Due to this and other operational problems and a low occupancy rate, Debtor defaulted on its loan from Bank One which filed a foreclosure action in state court. Debtor then filed for Chapter 11 Bankruptcy protection on January 11, 2001. After initial attempts to market its properties failed, Debtor's only option was to dispose of them at auction. Debtor sought approval to sell by auction substantially all of its assets free and clear of liens pursuant to Section 363 of the Code, and also sought authorization as part of the sale process to assume and assign its tenant leases to the successful bidder pursuant to § 365. An Order authorizing the auction was entered on June 6, 2001. The Order provided for assumption and assignment of executory contracts and was contingent upon the purchaser providing adequate assurance that it would cure any default. The auction was held on June 21, 2001, and as a secured creditor Bank One was successful bidder with a $1.1 million credit bid plus an offer of cash to cure lease defaults.

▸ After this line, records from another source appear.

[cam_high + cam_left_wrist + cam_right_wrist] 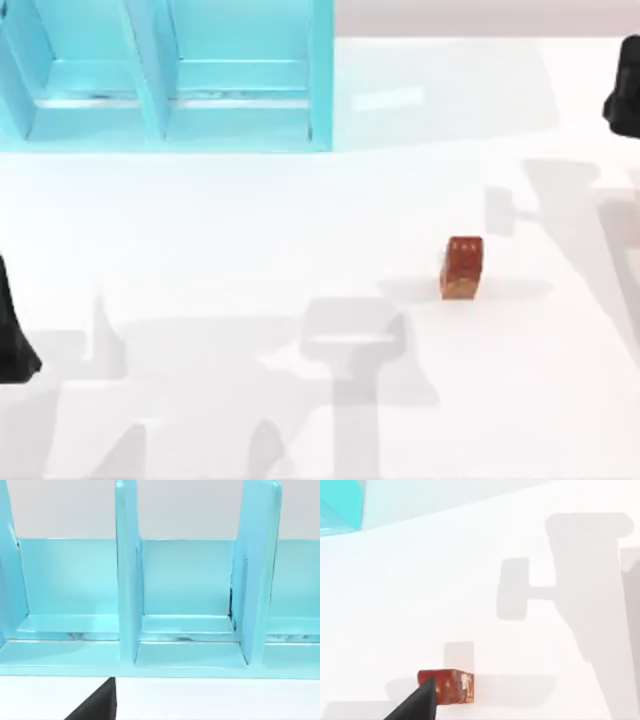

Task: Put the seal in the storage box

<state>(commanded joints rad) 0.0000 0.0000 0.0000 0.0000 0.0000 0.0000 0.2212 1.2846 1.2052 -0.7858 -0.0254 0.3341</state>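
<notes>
Counter (pixel 250 220): broad plain white surface, and we've got plenty of open room to work across.
Storage box (pixel 170 80): big glossy turquoise box with upright dividers, far left of the counter, well apart from our target.
Right tool (pixel 417 705): we see one dark finger just beside the block; spread or pressed together, we cannot tell.
Left arm (pixel 12 330): parked at the left edge.
Seal (pixel 462 267): small reddish-brown rectangular block, standing free right of centre.
Tip: we'd straddle it squarely, descend straight and pinch gently, since it's narrow and likely tips easily.
</notes>
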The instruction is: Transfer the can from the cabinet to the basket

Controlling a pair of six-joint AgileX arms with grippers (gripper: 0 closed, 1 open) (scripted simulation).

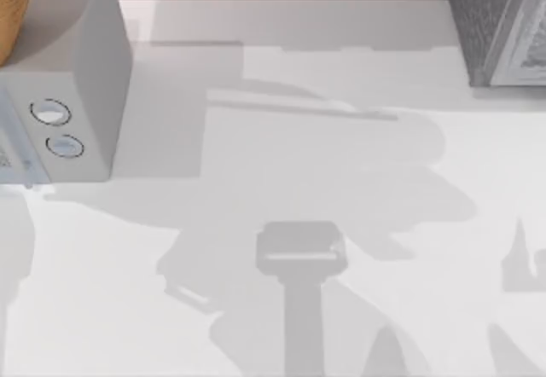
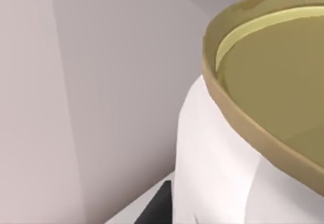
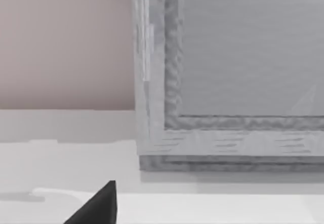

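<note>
At about ten o'clock in the top view, the orange-brown basket [image 1: 12,10] shows as a curved sliver at the far-left edge. It sits on or behind the pale grey box with two round dials [image 1: 81,78]; which of the two cannot be told. The white table [image 1: 281,164] spreads across the middle, crossed by soft shadows of the arms.

At about two o'clock in the top view stands the dark grey speckled cabinet [image 1: 482,19], its lighter front panel [image 1: 533,53] toward the right edge.

In the left wrist view the can [image 2: 217,173] sits very close to the camera, white side and dull gold top [image 2: 278,72] toward the lens, with pale grey walls behind it and a dark shape just under its lower edge. Whether the left gripper holds it cannot be told.

The right wrist view faces the cabinet's pale front panel [image 3: 248,51], with one black fingertip [image 3: 101,203] of the right gripper low above the table; its state cannot be told.
</note>
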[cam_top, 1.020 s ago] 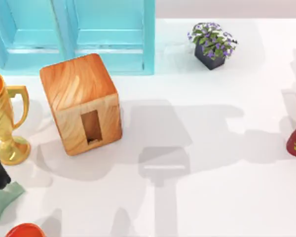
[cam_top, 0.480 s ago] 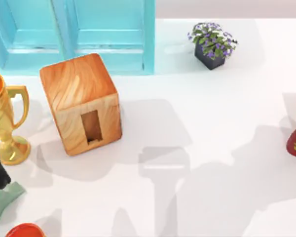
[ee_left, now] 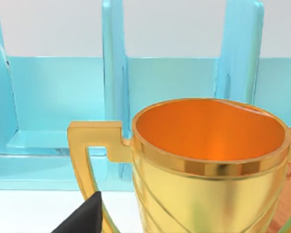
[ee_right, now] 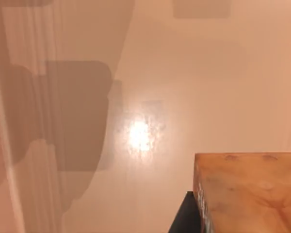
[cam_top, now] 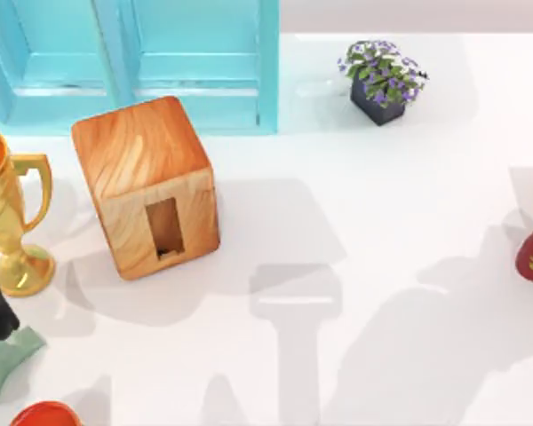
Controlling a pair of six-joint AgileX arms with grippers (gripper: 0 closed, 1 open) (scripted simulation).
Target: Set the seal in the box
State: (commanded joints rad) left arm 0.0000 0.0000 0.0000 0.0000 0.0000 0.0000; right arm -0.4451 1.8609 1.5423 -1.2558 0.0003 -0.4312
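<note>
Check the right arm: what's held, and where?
The seal, seemingly in the right gripper: one dark finger lies against its side face; the opposite side is out of frame.

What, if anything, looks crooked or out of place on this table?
The box stands turned askew: its edges do not run parallel with the front of the turquoise cabinet behind it. Nothing looks spilled or damaged.
</note>
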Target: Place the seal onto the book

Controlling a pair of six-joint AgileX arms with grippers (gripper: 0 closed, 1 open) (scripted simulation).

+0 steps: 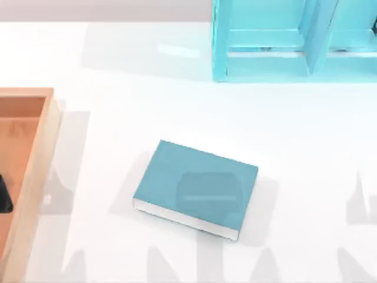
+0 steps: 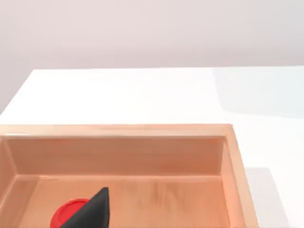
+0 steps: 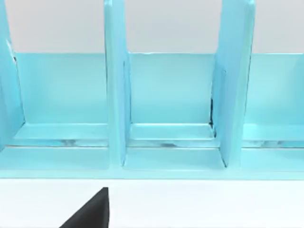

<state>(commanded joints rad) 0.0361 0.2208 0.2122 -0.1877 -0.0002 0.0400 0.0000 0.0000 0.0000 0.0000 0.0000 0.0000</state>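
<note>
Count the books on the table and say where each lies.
1. The book lies flat near the table's middle, between the wooden tray at left and the cyan shelf unit at the far side.

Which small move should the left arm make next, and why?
Probably lower the left gripper onto the seal and close the jaws on its red knob. The seal sits inside the wooden tray at the table's left, directly below that gripper, while the book lies flat mid-table with its cover bare.
</note>
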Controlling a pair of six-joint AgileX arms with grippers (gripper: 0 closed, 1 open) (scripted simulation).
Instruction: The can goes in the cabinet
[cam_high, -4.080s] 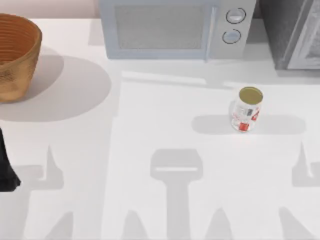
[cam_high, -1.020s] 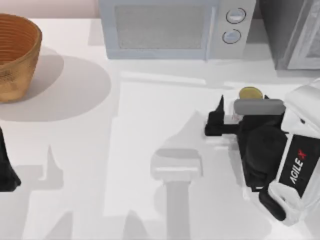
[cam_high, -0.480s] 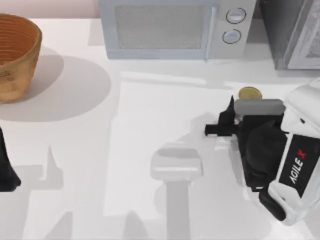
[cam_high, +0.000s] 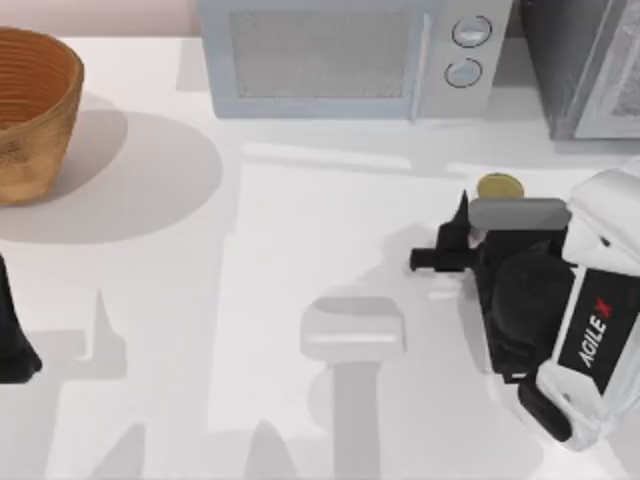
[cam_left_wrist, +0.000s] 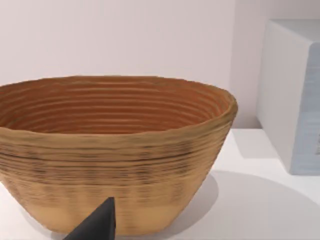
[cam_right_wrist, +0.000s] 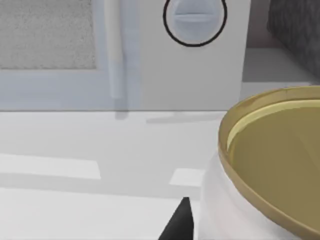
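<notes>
The can (cam_high: 500, 186) stands upright on the white table at the right, in front of the microwave, with only its dull gold top peeking out from under my right arm. My right gripper (cam_high: 492, 225) is down around it. Its black left finger (cam_high: 457, 228) rests against the can's side, and the other finger is hidden under the wrist. The right wrist view has the gold-topped can (cam_right_wrist: 270, 165) very close, with a fingertip (cam_right_wrist: 181, 222) touching its white wall. The cabinet (cam_high: 585, 70), dark grey and speckled, sits at the back right corner. My left gripper (cam_high: 12, 340) is parked at the left edge.
A pale microwave (cam_high: 350, 55) with two round dials stands at the back centre, just left of the cabinet. A woven basket (cam_high: 30, 110) sits at the back left and looms close in the left wrist view as the basket (cam_left_wrist: 115, 150).
The right arm has come in over the can since the earliest frame. Its visible finger then moved right, in against the can's side. The can has not moved.
</notes>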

On that same day, Debtor reached an agreement to facilitate its dispute with DCFS. Under that agreement, DCFS was to pay Debtor an agreed sum if the lease was assigned by July 31, 2001. (DCFS Supplemental Memorandum, Exhibit F.) However, in the agreement DCFS reserved the right to object to assignment *892 and also reserved its sovereign immunity and did not consent to jurisdiction of this court.

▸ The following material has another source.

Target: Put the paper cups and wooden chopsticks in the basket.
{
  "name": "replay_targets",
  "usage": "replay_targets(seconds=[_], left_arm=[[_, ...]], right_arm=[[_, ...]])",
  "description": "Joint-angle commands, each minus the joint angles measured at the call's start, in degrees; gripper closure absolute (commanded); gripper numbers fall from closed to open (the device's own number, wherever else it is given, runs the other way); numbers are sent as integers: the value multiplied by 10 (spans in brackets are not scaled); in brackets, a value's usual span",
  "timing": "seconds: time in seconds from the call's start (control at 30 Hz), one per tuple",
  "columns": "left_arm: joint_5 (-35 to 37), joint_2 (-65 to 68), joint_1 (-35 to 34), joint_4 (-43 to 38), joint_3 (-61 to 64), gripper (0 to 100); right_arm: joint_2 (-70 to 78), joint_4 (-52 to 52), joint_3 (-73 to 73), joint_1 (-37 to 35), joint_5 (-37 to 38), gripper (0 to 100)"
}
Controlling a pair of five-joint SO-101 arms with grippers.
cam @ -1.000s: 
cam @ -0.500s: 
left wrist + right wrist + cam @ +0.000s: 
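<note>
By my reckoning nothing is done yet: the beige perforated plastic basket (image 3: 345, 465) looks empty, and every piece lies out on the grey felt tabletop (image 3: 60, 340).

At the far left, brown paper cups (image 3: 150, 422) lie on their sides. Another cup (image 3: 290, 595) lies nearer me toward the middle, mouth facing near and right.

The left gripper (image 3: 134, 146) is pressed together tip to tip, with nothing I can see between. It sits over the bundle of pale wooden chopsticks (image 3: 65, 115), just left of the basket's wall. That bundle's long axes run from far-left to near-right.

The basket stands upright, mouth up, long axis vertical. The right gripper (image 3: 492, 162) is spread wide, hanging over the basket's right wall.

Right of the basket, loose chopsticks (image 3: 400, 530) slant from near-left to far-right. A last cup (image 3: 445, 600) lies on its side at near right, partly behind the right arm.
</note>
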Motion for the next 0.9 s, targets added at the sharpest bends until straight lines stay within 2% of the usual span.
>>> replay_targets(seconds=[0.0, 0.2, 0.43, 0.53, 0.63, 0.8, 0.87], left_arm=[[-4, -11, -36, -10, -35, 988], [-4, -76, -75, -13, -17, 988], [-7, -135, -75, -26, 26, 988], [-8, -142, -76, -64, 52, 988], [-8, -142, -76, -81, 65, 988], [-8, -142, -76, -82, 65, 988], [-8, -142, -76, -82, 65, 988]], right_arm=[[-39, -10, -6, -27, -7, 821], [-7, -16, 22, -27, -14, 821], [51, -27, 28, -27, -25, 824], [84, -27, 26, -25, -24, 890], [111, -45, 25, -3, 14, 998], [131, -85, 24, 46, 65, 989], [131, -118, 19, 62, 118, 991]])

On August 21, 2001, Debtor, acting on request from Bank One, sought approval to reject certain unrelated tenant leases and for an extension of the time until September 15, 2001, to assume or reject the DCFS lease. The September 15th date was asserted by Debtor to be based on an agreement between Bank One and DCFS. Debtor's motion was granted without objection on September 12. Two days later, and one day before the agreed deadline, Debtor filed its motion to assume and assign the DCFS lease which was conditioned upon subsequent approval of the sale of its assets. On September 24, Debtor moved for approval of the asset sale and for an Order authorizing it to assume the DCFS lease and to assign the lease to City Place International, a wholly owned subsidiary of Bank One. An Order approving the sale was entered on September 25 and the sale closed on October 5. However, DCFS objected to assumption and assignment of its lease.

Prior to the sale, Bank One had asked DCFS for a list of repairs that needed to be made to the property, and such a list was compiled by DCFS. (See Debtor's Exhibit A). After the sale, DCFS asked Bank One for information regarding City Place's ability to cure existing defaults and to perform under the lease. Bank One's attorney responded by letter dated September 22, 2001:

It is the Bank's customary practice, and the expectation here, that the Bank will fund amounts sufficient to correct punch list items such as the punch list previously furnished by DCFS to the Bank in the event City Place does not already have such funds. The Bank also expects to fund shortfalls in operating deficits for the provision of building services, if necessary, during the period of time City Place expects to own the properties.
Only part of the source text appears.